We use cookies. Read the Privacy and Cookie Policy

Генри Сеймур принадлежал к одной из старейших аристократических династий Англии, являясь племянником восьмого герцога Сомерсета, предок которого прибыл в Англию еще в ХI веке в свите Вильгельма Завоевателя. Кроме того, он приходился сводным братом чрезвычайно богатой графине Сэндвич. Сеймур был не лишен дарований, которые пытался пустить в ход, проведя длительное время в парламенте Великобритании, но сделать политическую карьеру ему так и не удалось. Возможно, препятствием к этому стали его высокомерие и вспыльчивый темперамент. На момент встречи с графиней ему исполнилось пятьдесят лет, и он представлял собой привлекательного мужчину в самом расцвете сил. На родине Сеймур сумел рассориться со всей своей родней и набрать большое количество долгов. После смерти первой супруги (от этого брака у него остались дочери Кэролайн и Джорджиана) он решил уехать из Англии и в 1775 году женился на вдове, графине Анне-Луизе де Понту (1741–1821), из старинного нормандского дворянского рода. В угоду своей жене Сеймур приобрел небольшой, уютный и отлично меблированный замок Прюне, который граничил с поместьем графини Дюбарри. Новая семья вела полупатриархальный образ жизни на лоне природы, год назад у супружеской четы родился сын. Облик парка при замке был спроектирован лично новым владельцем, желавшим «предоставить день свободы природе, слишком стесненной в своих цепях, вновь призвать нимф сельской местности в их старинные обители, парки и сады». По воскресеньям в парке Прюне местные крестьяне веселились в плясках под деревенский оркестр.

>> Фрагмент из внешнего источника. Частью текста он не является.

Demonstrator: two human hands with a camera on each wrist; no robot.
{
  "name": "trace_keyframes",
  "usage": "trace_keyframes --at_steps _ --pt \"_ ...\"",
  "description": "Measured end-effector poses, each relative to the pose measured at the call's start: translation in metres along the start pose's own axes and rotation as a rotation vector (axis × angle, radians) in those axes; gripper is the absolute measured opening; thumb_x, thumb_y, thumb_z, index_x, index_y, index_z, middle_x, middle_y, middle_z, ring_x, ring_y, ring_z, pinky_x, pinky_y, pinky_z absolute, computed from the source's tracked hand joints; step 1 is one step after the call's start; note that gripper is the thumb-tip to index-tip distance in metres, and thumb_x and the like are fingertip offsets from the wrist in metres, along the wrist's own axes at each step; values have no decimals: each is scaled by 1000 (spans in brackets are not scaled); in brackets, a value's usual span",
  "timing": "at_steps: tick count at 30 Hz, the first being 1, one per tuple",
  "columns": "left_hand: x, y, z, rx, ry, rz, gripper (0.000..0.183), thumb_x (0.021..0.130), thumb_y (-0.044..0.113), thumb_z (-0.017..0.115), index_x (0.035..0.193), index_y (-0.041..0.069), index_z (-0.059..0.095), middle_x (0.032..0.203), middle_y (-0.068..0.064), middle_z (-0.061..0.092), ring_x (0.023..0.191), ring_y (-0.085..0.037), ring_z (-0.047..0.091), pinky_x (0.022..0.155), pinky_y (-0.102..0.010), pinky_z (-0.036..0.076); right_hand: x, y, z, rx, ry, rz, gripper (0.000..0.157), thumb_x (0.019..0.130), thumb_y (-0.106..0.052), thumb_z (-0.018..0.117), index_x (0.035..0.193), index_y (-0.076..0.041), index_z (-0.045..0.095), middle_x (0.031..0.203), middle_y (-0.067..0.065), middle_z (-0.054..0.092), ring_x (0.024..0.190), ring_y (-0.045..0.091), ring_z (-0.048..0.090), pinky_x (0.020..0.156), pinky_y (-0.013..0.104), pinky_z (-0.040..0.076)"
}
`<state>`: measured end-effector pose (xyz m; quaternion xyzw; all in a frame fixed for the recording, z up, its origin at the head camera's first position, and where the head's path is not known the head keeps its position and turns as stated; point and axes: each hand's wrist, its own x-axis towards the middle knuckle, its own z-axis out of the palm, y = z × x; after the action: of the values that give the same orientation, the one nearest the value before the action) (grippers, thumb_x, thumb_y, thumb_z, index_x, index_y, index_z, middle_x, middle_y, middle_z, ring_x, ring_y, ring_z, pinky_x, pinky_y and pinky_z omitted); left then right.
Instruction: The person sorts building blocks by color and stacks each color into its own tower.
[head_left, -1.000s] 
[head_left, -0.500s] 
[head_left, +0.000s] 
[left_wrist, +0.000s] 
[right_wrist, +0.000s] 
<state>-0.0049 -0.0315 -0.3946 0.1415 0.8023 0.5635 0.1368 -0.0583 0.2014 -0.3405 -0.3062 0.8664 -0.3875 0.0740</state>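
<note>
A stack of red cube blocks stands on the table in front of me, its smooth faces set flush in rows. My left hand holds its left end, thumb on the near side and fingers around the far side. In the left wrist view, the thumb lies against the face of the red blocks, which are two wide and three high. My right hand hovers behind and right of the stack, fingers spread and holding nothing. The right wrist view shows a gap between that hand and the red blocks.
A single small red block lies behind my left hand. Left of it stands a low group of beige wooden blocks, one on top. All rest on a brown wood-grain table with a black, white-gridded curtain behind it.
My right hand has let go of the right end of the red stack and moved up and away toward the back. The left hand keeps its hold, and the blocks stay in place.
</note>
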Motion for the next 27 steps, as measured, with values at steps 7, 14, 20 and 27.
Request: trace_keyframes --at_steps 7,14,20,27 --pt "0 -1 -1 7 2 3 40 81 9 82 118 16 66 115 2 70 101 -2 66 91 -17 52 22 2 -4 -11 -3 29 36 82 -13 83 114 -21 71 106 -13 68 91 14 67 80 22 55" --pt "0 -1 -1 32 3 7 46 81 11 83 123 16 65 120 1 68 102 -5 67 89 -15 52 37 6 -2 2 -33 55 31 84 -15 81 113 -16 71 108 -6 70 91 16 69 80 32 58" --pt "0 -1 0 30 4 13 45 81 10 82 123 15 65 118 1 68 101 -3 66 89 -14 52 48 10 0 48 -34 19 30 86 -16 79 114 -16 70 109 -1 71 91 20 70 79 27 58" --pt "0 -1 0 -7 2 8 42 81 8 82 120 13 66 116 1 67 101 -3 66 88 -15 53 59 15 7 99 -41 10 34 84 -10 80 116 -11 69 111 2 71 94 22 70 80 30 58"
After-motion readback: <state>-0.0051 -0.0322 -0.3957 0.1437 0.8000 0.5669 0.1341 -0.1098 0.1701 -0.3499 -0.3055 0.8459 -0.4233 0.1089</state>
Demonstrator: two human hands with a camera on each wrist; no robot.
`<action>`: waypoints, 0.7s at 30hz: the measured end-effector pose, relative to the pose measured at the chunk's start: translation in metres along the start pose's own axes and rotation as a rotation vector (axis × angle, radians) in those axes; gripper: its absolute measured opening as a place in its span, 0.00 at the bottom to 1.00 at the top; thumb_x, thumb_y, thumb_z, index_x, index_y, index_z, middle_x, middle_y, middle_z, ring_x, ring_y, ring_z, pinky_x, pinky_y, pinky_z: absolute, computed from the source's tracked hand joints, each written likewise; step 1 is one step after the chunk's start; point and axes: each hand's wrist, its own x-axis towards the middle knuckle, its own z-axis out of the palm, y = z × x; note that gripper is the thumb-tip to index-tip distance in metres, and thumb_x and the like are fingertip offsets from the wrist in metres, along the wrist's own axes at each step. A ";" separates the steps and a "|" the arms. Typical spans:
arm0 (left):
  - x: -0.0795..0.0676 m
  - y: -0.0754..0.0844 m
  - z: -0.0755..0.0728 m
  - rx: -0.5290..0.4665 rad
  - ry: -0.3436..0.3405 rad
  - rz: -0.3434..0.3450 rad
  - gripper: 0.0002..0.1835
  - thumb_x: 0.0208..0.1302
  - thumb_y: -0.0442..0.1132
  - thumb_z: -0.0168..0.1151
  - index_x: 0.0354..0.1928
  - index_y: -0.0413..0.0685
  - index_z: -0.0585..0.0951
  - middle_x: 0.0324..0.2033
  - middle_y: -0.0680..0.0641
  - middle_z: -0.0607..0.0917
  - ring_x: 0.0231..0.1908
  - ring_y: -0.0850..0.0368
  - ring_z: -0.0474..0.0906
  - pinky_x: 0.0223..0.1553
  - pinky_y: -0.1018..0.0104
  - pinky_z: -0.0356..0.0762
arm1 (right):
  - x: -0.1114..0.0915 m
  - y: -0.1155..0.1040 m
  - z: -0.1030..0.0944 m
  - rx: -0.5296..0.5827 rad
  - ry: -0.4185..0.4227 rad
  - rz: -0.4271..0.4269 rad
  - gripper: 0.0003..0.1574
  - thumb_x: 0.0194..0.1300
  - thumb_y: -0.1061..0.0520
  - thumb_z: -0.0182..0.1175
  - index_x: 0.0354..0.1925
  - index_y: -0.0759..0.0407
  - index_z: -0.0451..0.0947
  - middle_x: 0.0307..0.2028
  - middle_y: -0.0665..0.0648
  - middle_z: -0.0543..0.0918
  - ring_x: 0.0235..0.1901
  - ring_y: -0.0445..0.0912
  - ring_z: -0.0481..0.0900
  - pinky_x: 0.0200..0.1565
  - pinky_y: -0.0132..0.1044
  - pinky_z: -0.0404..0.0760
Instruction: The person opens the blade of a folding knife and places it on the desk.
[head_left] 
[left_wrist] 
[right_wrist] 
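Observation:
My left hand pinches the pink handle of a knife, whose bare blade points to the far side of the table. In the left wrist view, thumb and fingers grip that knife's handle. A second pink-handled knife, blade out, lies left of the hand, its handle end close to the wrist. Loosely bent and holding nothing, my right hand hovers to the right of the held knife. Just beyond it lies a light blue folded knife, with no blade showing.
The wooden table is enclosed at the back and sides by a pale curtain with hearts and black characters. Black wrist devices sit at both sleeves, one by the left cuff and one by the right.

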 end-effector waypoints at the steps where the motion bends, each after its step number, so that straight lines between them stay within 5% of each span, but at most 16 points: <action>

Неизвестно, при каких конкретных обстоятельствах Сеймур познакомился с графиней Дюбарри. Сначала это были редкие визиты, затем отношения стали более близкими, визиты – более частыми, а переписка – более интимной. Отношения между соседями прослеживались историками именно по тринадцати письмам графини Дюбарри, всплывшими на аукционе в 1837 году; к сожалению, письма ее соседа не сохранились, поэтому исследователям пришлось руководствоваться в основном собственными предположениями. Вот как выглядело первое из писем, которые пощадили исторические катаклизмы:

«Сударь, меня глубоко растрогала причина, которая лишила меня возможности видеть вас моим гостем, и мне совершенно искренне жаль барышню, вашу дочь, страдающую от болезни. Я полагаю, что ваше сердце испытывает ту же боль, что и она, и разделяю ваши переживания. Могу лишь призвать вас мужаться, поскольку доктор успокоил вас по поводу отсутствия опасности. Если бы то участие, которое я принимаю в ней, могло бы принести вам какое-то облегчение, вы бы испытывали меньшую тревогу. Я восхищена, что маленькая собачка смогла на мгновение отвлечь барышню, вашу дочь.

Примите, сударь, мои уверения в чувствах, которые я испытываю по отношению к вам…»

Но вскоре поводы для встреч становятся более дружескими и также более проникнутыми нежными чувствами. По-видимому, свою роль сыграло то, что поначалу англичанин проявлял по отношению к этой прославленной красавице чисто соседскую вежливость и не выказывал никаких поползновений приволокнуться за ней. Это наверняка должно было уязвить самолюбие женщины, обладать которой стремились самые титулованные, богатые, красивые и выдающиеся мужчины королевства. Графиня привыкла к неписаным правилам культивировавшейся в ту пору притворной игры галантного века, исход которой был предрешен заранее, но обе стороны с увлечением разыгрывали осаду «неприступной» крепости, отчаянное «сопротивление» и неизбежное «падение». Все искусство заключалось в том, чтобы обставить эту потешную битву как можно более изысканно.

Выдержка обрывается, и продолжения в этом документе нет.